_What you should do_
The answer is to be the data below, written out in full and exactly.

*** Opening of Records shown ***

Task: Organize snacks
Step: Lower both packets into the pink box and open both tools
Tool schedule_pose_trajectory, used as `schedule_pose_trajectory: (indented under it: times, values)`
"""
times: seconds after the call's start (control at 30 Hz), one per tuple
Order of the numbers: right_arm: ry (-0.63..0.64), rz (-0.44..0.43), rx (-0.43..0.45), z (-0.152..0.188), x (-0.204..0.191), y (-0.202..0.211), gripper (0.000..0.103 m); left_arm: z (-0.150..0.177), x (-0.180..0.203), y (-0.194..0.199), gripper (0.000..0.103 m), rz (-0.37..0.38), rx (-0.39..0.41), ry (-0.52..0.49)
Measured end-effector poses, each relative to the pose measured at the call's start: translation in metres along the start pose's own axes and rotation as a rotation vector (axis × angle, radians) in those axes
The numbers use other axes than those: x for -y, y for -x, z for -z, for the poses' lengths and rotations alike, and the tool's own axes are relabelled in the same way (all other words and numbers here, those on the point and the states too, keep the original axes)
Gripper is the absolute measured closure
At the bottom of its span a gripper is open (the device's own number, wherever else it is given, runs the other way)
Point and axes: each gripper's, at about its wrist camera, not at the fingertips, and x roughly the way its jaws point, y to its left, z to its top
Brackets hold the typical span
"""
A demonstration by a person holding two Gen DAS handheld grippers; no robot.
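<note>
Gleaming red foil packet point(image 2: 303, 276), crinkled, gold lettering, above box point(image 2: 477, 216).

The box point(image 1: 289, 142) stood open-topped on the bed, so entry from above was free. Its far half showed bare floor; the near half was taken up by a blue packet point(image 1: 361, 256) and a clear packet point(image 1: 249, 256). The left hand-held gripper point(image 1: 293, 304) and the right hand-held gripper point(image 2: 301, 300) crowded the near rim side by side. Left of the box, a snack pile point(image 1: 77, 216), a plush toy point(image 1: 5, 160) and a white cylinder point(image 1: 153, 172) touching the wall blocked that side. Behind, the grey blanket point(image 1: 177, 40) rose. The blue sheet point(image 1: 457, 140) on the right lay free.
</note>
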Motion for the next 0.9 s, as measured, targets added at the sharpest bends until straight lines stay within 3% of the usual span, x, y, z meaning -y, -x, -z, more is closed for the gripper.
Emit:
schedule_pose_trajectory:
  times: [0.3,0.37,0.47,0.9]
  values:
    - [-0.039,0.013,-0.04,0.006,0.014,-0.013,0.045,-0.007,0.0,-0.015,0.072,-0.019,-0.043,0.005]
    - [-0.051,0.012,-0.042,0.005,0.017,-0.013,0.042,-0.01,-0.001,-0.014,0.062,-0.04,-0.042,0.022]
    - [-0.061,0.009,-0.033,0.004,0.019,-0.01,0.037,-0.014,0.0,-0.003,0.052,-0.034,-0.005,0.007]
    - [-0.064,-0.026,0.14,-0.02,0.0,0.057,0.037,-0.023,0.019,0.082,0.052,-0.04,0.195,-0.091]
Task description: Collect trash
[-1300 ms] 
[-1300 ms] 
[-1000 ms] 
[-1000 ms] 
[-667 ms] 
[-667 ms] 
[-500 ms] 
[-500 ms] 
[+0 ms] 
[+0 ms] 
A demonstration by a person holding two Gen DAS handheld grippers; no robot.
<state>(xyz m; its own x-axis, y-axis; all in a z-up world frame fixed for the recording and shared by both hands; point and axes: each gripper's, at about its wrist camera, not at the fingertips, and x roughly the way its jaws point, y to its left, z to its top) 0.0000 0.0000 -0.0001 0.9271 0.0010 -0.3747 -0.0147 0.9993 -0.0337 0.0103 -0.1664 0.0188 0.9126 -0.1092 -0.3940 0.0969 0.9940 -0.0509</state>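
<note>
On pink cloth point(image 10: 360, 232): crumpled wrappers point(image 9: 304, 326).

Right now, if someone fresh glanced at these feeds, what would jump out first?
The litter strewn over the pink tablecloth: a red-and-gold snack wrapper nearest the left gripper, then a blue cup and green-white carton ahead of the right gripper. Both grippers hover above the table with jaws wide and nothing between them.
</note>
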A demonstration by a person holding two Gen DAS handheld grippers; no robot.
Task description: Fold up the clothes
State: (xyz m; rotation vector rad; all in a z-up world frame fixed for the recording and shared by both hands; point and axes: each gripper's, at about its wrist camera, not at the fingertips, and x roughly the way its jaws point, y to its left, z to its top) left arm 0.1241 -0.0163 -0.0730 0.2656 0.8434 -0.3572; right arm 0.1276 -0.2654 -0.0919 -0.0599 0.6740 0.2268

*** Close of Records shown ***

_Exercise output_
Task: Organize snacks
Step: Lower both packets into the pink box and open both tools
Tool schedule_pose_trajectory, used as `schedule_pose_trajectory: (indented under it: times, values)`
"""
times: seconds after the call's start (control at 30 Hz), one per tuple
Order of the numbers: right_arm: ry (-0.63..0.64), rz (-0.44..0.43), rx (-0.43..0.45), z (-0.152..0.188), x (-0.204..0.191), y (-0.202..0.211), gripper (0.000..0.103 m); left_arm: z (-0.150..0.177), x (-0.180..0.203), y (-0.194..0.199), gripper (0.000..0.103 m), rz (-0.37..0.38), rx (-0.39..0.41), ry (-0.52..0.49)
Measured end-effector poses, each relative to the pose measured at the call's start: translation in metres along the start pose's own axes and rotation as a rotation vector (axis × angle, radians) in those axes
The numbers use other axes than those: x for -y, y for -x, z for -z, for the poses' lengths and rotations alike, and the tool's own axes are relabelled in the same way (all other words and numbers here, those on the point and the states too, keep the original axes)
Gripper is the absolute measured closure
At the bottom of its span a gripper is open (the device's own number, wherever else it is given, runs the other way)
Point and axes: each gripper's, at about its wrist camera, not at the fingertips, and x roughly the way its jaws point, y to its left, z to its top
Brackets hold the typical span
"""
A demonstration by a person holding two Gen DAS handheld grippers; no robot.
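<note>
Gleaming red foil packet point(image 2: 303, 276), crinkled, gold lettering, above box point(image 2: 477, 216).

The box point(image 1: 289, 142) stood open-topped on the bed, so entry from above was free. Its far half showed bare floor; the near half was taken up by a blue packet point(image 1: 361, 256) and a clear packet point(image 1: 249, 256). The left hand-held gripper point(image 1: 293, 304) and the right hand-held gripper point(image 2: 301, 300) crowded the near rim side by side. Left of the box, a snack pile point(image 1: 77, 216), a plush toy point(image 1: 5, 160) and a white cylinder point(image 1: 153, 172) touching the wall blocked that side. Behind, the grey blanket point(image 1: 177, 40) rose. The blue sheet point(image 1: 457, 140) on the right lay free.
</note>
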Motion for the next 0.9 s, as measured, targets added at the sharpest bends until straight lines stay within 3% of the usual span, x, y, z meaning -y, -x, -z, more is closed for the gripper.
Emit:
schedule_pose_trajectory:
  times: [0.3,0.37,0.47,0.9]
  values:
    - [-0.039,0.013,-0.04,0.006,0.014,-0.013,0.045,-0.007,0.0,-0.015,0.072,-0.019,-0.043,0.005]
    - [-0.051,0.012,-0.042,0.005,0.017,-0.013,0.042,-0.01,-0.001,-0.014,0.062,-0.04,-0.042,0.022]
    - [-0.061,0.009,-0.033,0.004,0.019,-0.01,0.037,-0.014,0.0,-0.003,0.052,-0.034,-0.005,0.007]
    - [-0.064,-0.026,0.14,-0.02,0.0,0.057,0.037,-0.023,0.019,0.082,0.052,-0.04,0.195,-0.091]
Task description: Collect trash
[-1300 ms] 
[-1300 ms] 
[-1000 ms] 
[-1000 ms] 
[-667 ms] 
[-667 ms] 
[-500 ms] 
[-500 ms] 
[+0 ms] 
[+0 ms] 
A demonstration by a person holding two Gen DAS handheld grippers; no robot.
<state>(xyz m; its own x-axis, y-axis; all in a z-up world frame fixed for the recording and shared by both hands; point and axes: each gripper's, at about its wrist camera, not at the fingertips, and x roughly the way its jaws point, y to its left, z to its top) 0.0000 0.0000 -0.0001 0.9271 0.0010 -0.3747 -0.0147 0.9993 -0.0337 0.0103 -0.1664 0.0188 0.9126 -0.1092 -0.3940 0.0969 0.9940 -0.0509</state>
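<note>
On pink cloth point(image 10: 360, 232): crumpled wrappers point(image 9: 304, 326).

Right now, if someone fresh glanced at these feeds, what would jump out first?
The litter strewn over the pink tablecloth: a red-and-gold snack wrapper nearest the left gripper, then a blue cup and green-white carton ahead of the right gripper. Both grippers hover above the table with jaws wide and nothing between them.
</note>
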A demonstration by a person holding two Gen DAS handheld grippers; no robot.
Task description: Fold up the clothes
State: (xyz m; rotation vector rad; all in a z-up world frame fixed for the recording and shared by both hands; point and axes: each gripper's, at about its wrist camera, not at the fingertips, and x roughly the way its jaws point, y to its left, z to its top) left arm 0.1241 -0.0163 -0.0730 0.2656 0.8434 -0.3572; right arm 0.1276 -0.2654 -0.0919 -0.0599 0.6740 0.2268

There is nothing more to this answer.